On September 12, 1986, we have about 23587 km2 of forest volume in the Congo basin (Table 2 and Table 3). This is approximately 75 % of the total forests contained in the area of study. There is a reduction of this area when observed on 30 March, 1990 but the Changes to this forest volume seems to be low (1.8 %) between these periods (1986 and 1990) with the forest changing from 23587.5 km2 to 23162.9 km2 between the years. This observation is higher than the results observed by Hansen et al., (2008). Whereine the percentage observed in the study is exactly 1% over a twenty-year period 1980 till 2000. The percentage change in the deforestation rate increased sporadically after 1995 to an approximate of 2.5% in 1998 though fall a little a bit after these periods. The pattern of forest reduction in this basin cannot be compared with the huge reduction of forest cover in other tropical forests of the world such as Amazon and eastern Asia (Hansen and Defries, 2004). The collapse of forest in the Congo basin are mostly caused by bush burning for hunting, clearing for agriculture purposes and massive urbanization that took place within the last decade.
The percent forest change within the Congo basin from 12 September 1986, through 15 April 2003, are presented as raw data and can be predicted with the use of third-order polynomial equations (Figure 3).
Mixed forest y=0.0052x^(3 )- 31.169x^(2 )+62236x-4e+07 (5)
Deciduous forest y=0.0003x^(3 )- 1.559x^(2 )+3158x-2e+06 (6)
Evergreen forest y=0.0014x^(3 ) 8.6058x^(2 )+17189x-1e+07 (7)

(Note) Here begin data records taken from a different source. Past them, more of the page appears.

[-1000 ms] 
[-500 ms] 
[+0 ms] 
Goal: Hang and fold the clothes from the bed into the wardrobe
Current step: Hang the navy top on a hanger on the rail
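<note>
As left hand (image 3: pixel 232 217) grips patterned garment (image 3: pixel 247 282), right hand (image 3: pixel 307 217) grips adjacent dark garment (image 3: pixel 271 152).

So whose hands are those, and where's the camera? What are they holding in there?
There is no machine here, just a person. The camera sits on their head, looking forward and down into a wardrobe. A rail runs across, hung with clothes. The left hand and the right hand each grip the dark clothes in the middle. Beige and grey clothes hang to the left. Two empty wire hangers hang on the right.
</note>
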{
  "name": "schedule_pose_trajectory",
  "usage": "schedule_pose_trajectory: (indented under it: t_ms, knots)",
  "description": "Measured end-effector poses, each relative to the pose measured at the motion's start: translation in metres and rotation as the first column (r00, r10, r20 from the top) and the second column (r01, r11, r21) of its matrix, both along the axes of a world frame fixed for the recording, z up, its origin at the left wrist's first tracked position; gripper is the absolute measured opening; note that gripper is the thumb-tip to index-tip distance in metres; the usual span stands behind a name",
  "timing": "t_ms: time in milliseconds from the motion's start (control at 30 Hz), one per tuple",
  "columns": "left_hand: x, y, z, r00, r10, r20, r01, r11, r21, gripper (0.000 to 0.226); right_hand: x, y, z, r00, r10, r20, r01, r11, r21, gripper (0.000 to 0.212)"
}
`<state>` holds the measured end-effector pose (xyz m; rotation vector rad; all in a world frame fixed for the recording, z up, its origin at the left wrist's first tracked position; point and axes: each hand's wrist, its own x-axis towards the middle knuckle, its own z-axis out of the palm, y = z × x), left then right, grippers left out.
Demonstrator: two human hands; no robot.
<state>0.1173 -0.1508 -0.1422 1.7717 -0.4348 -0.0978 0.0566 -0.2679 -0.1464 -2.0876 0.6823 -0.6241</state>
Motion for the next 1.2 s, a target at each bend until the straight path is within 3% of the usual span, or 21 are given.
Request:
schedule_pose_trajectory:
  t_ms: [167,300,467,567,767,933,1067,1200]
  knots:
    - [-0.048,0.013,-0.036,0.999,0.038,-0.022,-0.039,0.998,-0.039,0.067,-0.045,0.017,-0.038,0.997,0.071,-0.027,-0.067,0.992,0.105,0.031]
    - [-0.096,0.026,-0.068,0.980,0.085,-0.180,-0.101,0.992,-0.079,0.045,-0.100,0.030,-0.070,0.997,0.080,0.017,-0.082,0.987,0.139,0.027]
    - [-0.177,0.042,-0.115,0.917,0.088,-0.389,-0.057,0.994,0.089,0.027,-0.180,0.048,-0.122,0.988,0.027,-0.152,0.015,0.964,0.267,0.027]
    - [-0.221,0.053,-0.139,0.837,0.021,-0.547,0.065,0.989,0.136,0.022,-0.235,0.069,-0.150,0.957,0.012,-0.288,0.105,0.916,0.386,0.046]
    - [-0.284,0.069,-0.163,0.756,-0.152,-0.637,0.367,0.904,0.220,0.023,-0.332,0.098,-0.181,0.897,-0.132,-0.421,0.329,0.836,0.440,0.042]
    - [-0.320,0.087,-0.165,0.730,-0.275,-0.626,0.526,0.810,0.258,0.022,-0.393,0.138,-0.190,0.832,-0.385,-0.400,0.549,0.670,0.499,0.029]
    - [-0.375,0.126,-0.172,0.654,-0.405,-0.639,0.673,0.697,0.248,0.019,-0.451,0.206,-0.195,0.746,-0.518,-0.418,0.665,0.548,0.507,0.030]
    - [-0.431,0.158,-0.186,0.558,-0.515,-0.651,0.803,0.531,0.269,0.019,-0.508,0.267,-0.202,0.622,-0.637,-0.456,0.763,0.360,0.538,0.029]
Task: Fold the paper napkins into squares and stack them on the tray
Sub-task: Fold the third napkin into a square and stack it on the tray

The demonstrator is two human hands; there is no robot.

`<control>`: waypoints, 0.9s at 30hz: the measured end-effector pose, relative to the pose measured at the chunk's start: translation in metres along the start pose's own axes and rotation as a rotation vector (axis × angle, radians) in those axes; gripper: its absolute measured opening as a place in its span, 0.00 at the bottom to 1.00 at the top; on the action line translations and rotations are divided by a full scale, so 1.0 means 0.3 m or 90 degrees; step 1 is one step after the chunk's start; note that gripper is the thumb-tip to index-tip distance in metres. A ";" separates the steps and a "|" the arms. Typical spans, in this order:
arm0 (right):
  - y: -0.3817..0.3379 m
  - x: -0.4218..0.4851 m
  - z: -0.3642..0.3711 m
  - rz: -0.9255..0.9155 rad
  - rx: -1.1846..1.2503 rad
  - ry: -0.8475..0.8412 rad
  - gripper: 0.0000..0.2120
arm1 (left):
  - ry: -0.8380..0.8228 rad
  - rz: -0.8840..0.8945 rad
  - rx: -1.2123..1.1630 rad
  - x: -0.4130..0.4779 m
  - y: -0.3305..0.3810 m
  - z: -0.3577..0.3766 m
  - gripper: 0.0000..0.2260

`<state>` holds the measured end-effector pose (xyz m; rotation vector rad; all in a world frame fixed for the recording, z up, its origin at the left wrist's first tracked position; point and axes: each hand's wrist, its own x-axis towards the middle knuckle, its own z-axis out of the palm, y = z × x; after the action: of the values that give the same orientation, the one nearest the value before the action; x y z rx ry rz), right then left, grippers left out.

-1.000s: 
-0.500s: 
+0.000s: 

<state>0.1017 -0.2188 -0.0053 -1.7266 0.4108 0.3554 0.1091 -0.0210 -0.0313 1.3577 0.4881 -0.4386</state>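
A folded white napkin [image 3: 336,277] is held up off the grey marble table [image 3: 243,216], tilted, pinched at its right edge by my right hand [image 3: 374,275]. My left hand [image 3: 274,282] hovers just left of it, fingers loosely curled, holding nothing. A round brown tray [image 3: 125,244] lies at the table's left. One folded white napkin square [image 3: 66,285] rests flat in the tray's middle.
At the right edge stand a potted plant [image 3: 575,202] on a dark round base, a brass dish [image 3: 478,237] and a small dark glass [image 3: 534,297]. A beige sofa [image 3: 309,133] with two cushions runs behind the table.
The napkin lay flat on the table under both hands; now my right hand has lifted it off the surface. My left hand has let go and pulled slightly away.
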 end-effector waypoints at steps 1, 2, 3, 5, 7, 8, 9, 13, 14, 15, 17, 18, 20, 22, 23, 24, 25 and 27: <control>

This study has indicated that Landsat resources are essential to quantify as accurately as possible the changes in the forest cover within the Congo basin from 1986 to 2003. The method applied here proves the suitability of a 30 x 30 m resolution image in forest change identification and quantification from a multi-date imagery. The images obtained in this manner must be calibrated, geometrically rectified, and be free from the atmospheric effects before it can be classified to quantify the changes that have occurred over the years. The result of this study shows that Congo basin is not suffering from a continuous large-scale deforestation as observed for Amazon and Southeast Asia in a study by Hansen and Defries, 2004. The forests tend to diminish very slowly between 1986 and 1990 after which the collapse of forest became very progressive. However, the deforestation pattern in the basin is spatially pervasive most resulting from bush clearing, construction, and agricultural purposes between the years. Better results are obtained if the changes in forest cover are carried out at few years interval rather than using a larger space of years, which could result in a confusing results. Using satellite images from different sensors of higher resolution would provide better clarity of the forest areas but could cost more. Moreover, multi-resolution and multi-date imagery would provide more checks than as provided here.